### TRY IT
In the records, find each line where "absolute" occurs, and copy it.

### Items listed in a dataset
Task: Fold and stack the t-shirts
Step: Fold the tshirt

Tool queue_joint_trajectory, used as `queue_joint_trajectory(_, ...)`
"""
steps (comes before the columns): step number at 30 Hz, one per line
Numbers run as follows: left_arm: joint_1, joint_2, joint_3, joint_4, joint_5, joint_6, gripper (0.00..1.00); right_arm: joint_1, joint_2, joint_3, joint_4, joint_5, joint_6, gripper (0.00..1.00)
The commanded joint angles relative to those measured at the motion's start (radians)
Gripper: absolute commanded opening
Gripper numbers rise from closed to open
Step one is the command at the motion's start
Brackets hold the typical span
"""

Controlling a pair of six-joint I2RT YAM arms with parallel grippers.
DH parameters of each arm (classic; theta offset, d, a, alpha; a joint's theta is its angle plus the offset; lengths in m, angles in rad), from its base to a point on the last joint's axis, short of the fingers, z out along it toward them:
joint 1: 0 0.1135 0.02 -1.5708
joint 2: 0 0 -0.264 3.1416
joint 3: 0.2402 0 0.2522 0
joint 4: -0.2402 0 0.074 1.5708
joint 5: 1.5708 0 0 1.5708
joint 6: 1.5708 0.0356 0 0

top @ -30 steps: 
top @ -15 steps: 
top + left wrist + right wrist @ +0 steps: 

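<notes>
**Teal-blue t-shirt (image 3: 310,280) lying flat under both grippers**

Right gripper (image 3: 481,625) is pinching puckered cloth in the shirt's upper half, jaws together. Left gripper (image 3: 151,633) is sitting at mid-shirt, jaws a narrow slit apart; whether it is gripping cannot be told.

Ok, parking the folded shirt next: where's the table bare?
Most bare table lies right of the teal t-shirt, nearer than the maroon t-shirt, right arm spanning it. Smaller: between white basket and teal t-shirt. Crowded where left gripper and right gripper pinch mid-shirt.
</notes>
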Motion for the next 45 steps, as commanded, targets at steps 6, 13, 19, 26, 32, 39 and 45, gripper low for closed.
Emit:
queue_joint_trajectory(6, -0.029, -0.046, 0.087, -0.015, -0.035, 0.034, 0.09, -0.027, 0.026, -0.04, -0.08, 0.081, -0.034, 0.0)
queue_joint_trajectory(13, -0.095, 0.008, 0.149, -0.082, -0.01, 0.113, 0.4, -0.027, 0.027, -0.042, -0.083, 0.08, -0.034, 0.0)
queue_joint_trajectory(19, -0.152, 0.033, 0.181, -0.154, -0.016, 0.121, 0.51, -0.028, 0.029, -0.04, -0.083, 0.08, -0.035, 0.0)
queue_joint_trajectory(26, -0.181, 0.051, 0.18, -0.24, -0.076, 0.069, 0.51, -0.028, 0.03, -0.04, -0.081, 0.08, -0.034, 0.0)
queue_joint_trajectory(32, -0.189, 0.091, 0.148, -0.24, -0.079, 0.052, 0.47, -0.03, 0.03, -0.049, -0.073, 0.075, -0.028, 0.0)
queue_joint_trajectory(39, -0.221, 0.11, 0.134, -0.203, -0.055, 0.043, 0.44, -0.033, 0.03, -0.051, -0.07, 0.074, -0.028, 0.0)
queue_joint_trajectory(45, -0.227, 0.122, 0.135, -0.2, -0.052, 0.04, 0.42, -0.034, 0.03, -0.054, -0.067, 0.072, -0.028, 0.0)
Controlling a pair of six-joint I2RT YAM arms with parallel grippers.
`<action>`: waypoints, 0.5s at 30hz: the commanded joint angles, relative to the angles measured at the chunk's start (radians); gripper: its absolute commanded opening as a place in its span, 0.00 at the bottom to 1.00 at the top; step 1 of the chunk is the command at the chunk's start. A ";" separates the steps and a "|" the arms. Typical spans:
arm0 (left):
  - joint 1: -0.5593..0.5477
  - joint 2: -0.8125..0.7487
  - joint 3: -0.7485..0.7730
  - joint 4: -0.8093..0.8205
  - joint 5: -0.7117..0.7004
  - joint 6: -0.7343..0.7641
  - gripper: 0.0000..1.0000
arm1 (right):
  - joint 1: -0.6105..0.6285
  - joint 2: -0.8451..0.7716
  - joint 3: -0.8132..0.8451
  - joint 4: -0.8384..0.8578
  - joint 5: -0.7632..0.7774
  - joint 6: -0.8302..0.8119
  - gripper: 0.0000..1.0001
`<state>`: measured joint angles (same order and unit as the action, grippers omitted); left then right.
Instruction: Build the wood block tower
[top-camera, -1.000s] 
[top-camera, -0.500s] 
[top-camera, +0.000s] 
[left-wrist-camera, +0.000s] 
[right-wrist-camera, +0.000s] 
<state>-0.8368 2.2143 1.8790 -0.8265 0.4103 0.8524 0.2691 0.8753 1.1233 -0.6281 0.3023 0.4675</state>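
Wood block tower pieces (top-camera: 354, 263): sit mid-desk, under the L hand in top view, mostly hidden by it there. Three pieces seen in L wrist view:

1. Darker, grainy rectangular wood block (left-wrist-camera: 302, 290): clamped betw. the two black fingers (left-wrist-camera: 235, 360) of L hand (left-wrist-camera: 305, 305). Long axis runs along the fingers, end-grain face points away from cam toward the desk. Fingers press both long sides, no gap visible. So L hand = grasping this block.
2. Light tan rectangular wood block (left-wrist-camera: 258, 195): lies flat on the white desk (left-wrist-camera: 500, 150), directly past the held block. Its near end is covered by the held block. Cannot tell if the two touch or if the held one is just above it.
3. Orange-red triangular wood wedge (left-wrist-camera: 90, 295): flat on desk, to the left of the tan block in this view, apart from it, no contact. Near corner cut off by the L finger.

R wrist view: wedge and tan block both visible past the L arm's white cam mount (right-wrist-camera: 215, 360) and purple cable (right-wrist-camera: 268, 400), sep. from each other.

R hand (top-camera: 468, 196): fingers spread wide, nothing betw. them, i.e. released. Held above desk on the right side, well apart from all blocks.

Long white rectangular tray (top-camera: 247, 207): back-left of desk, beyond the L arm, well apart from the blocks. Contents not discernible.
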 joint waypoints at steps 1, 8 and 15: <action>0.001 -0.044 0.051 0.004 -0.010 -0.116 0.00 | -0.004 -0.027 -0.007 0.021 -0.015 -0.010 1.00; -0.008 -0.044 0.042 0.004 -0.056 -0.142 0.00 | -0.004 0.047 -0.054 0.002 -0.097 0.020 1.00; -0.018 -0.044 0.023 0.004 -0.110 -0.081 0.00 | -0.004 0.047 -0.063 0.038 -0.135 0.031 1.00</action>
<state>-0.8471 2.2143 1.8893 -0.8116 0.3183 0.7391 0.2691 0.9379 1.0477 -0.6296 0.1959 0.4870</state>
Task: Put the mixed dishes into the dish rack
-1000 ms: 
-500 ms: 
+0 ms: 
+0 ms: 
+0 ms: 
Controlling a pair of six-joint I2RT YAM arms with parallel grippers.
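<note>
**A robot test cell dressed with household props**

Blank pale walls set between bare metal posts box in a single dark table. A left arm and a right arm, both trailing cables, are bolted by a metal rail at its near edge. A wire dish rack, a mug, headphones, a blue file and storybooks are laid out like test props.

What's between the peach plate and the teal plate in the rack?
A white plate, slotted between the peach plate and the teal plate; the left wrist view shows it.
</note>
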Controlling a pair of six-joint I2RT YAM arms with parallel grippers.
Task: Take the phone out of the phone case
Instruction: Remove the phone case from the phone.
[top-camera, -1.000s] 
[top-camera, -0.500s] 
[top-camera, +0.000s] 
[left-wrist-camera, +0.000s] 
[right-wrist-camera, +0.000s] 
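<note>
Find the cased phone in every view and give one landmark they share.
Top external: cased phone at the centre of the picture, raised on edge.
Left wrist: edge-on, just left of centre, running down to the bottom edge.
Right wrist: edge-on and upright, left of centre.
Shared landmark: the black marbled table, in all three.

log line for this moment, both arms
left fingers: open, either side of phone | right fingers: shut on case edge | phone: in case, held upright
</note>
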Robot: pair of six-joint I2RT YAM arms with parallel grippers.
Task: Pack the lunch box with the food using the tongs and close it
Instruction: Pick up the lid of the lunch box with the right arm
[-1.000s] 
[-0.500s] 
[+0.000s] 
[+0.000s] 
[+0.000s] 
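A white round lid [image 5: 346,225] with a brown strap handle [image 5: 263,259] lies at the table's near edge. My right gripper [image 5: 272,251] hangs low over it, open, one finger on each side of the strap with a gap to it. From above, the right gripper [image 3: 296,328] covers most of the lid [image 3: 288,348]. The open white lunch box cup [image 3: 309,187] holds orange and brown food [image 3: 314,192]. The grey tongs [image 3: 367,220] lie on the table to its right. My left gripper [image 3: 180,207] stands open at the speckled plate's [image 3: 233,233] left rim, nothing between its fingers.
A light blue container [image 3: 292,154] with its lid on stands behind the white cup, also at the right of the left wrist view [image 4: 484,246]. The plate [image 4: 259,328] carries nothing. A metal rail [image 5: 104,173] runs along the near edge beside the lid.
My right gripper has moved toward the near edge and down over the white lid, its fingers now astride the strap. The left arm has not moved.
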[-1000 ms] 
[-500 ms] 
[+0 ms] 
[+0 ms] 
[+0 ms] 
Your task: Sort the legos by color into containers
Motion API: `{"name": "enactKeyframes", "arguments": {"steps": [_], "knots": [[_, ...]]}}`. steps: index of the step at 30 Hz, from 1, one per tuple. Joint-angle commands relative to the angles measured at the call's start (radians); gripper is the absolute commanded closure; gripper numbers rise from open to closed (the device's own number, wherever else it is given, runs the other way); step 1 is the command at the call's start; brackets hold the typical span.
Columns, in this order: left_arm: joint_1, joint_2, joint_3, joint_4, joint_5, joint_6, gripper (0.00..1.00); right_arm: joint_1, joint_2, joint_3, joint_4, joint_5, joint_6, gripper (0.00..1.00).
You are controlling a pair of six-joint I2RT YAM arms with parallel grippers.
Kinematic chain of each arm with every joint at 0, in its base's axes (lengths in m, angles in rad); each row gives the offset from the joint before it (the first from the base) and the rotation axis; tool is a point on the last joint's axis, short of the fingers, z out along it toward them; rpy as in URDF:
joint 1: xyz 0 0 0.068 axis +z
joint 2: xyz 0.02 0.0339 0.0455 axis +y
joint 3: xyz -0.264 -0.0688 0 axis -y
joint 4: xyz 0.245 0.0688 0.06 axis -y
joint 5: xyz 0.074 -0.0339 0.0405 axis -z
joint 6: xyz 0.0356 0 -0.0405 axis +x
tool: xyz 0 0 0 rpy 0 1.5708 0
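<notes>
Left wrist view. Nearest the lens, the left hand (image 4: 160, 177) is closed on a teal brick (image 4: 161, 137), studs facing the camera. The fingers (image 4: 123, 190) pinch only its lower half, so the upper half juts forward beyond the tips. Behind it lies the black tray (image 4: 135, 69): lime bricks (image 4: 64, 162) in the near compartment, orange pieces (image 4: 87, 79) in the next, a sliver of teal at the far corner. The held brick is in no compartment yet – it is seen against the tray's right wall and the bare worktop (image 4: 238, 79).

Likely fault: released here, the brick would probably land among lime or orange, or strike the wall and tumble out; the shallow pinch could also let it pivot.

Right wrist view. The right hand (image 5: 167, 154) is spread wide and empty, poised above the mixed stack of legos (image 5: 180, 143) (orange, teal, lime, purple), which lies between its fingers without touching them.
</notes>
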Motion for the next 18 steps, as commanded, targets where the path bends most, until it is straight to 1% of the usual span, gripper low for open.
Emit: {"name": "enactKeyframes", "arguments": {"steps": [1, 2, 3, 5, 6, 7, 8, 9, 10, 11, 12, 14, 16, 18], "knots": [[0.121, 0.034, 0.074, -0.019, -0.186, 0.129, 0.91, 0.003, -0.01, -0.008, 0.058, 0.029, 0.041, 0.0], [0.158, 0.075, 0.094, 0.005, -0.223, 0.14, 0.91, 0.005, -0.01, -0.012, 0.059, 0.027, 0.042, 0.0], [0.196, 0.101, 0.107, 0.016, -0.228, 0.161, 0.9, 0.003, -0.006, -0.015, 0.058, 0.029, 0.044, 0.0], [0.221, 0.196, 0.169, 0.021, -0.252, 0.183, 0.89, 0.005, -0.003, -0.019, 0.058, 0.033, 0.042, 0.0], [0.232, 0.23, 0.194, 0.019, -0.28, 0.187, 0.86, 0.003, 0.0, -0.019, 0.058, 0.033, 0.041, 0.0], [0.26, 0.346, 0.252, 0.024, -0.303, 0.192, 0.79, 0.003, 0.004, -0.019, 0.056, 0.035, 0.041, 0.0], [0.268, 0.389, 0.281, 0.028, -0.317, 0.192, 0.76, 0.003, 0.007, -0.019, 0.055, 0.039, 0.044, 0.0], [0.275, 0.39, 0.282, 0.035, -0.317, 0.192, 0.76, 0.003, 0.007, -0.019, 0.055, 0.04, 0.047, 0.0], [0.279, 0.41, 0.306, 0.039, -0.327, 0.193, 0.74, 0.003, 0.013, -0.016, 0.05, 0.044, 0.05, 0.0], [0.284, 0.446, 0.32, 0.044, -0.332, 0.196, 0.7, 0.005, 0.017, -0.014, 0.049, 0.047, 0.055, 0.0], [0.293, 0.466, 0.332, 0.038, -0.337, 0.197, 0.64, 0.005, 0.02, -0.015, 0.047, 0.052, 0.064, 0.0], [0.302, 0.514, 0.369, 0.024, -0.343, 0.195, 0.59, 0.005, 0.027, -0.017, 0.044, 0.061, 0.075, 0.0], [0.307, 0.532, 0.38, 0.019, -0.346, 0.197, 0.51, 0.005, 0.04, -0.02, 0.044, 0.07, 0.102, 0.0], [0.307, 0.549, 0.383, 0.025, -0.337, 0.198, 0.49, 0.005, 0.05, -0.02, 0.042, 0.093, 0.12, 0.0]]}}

### OUTPUT
Gripper: absolute commanded opening
`<action>`: waypoints, 0.5s at 30hz: the commanded joint angles, relative to the angles measured at the chunk's start (radians); gripper: its absolute commanded opening as a place in its span, 0.00 at the bottom to 1.00 at the top; step 1 of the chunk is the command at the chunk's start. A ";" separates the steps and a "|" the arms. Typical spans:
Motion API: `{"name": "enactKeyframes", "arguments": {"steps": [_], "knots": [[_, ...]]}}`. steps: index of the step at 30 Hz, from 1, one per tuple. Joint-angle commands relative to the angles measured at the call's start (radians); gripper is the absolute commanded closure; gripper numbers rise from open to closed (the device's own number, wherever else it is given, runs the other way); step 1 is the command at the call's start; brackets hold the typical span.

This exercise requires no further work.